Word for word, write the lines below out again, with no pictures.
*** Block opens ***
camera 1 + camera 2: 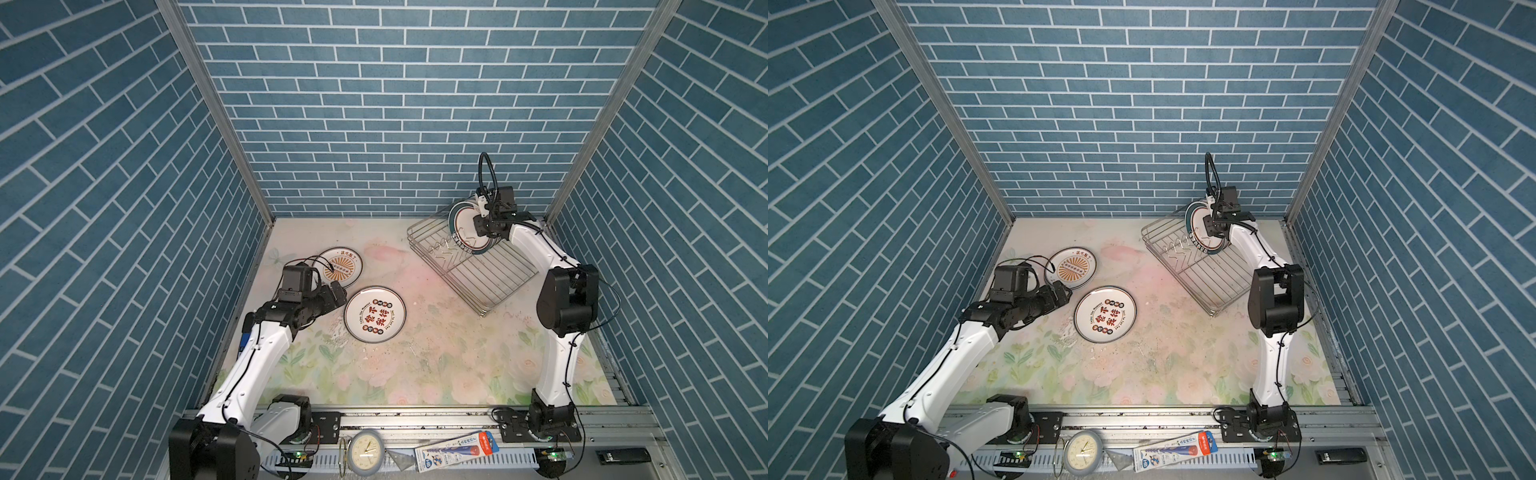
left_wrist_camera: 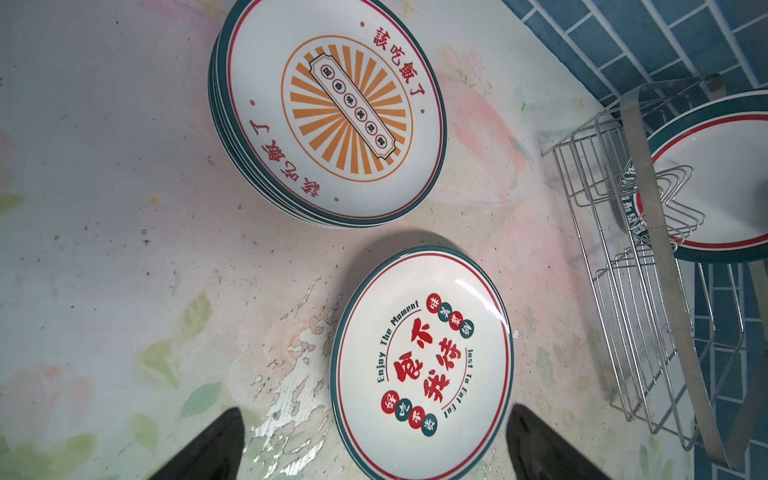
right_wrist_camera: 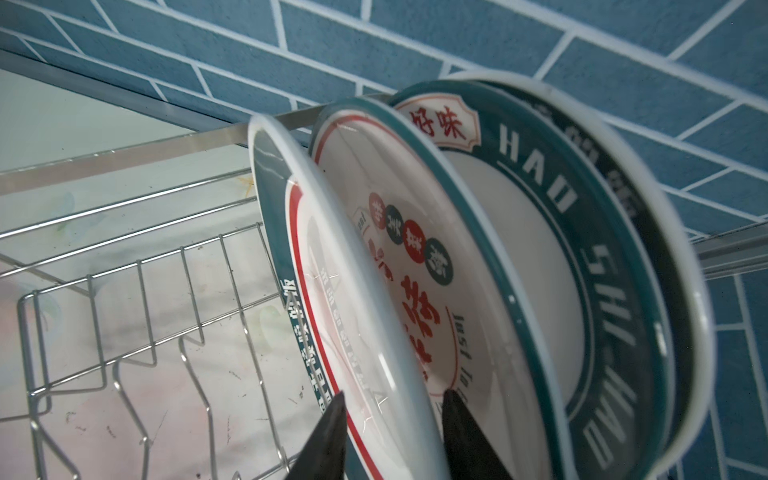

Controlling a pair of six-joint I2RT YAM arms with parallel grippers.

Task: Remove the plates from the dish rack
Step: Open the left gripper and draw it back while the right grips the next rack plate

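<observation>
The silver wire dish rack (image 1: pixel 490 274) (image 1: pixel 1221 276) stands at the back right and holds several plates upright near its far end. My right gripper (image 1: pixel 478 226) (image 3: pixel 392 399) reaches in from above. Its fingers press on either side of the front plate (image 3: pixel 332 257), a green-rimmed one, and are shut on its rim. Behind it stand a plate with red characters (image 3: pixel 415 291) and a wide green lettered plate (image 3: pixel 540 257). On the table's left lie a sunburst plate stack (image 1: pixel 340 266) (image 2: pixel 332 112) and a single red-character plate (image 1: pixel 375 314) (image 2: pixel 422 361). My left gripper (image 1: pixel 338 293) (image 2: pixel 376 409) hovers open beside that plate, holding nothing.
Blue brick walls close in the table on three sides, and the rack's far corner sits near the back right wall. On the front rail lie a small grey clock (image 1: pixel 365 453) and a pen package (image 1: pixel 457 449). The rack's empty prongs (image 3: pixel 191 353) face the table's middle.
</observation>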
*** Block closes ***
**THE COMPLETED TASK**
camera 1 + camera 2: 
left_wrist_camera: 
right_wrist_camera: 

Controlling a pair of six-joint I2RT YAM arms with parallel grippers.

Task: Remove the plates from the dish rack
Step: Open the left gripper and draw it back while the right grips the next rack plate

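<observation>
The silver wire dish rack (image 1: pixel 490 274) (image 1: pixel 1221 276) stands at the back right and holds several plates upright near its far end. My right gripper (image 1: pixel 478 226) (image 3: pixel 392 399) reaches in from above. Its fingers press on either side of the front plate (image 3: pixel 332 257), a green-rimmed one, and are shut on its rim. Behind it stand a plate with red characters (image 3: pixel 415 291) and a wide green lettered plate (image 3: pixel 540 257). On the table's left lie a sunburst plate stack (image 1: pixel 340 266) (image 2: pixel 332 112) and a single red-character plate (image 1: pixel 375 314) (image 2: pixel 422 361). My left gripper (image 1: pixel 338 293) (image 2: pixel 376 409) hovers open beside that plate, holding nothing.
Blue brick walls close in the table on three sides, and the rack's far corner sits near the back right wall. On the front rail lie a small grey clock (image 1: pixel 365 453) and a pen package (image 1: pixel 457 449). The rack's empty prongs (image 3: pixel 191 353) face the table's middle.
</observation>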

Work on the exercise is now finished.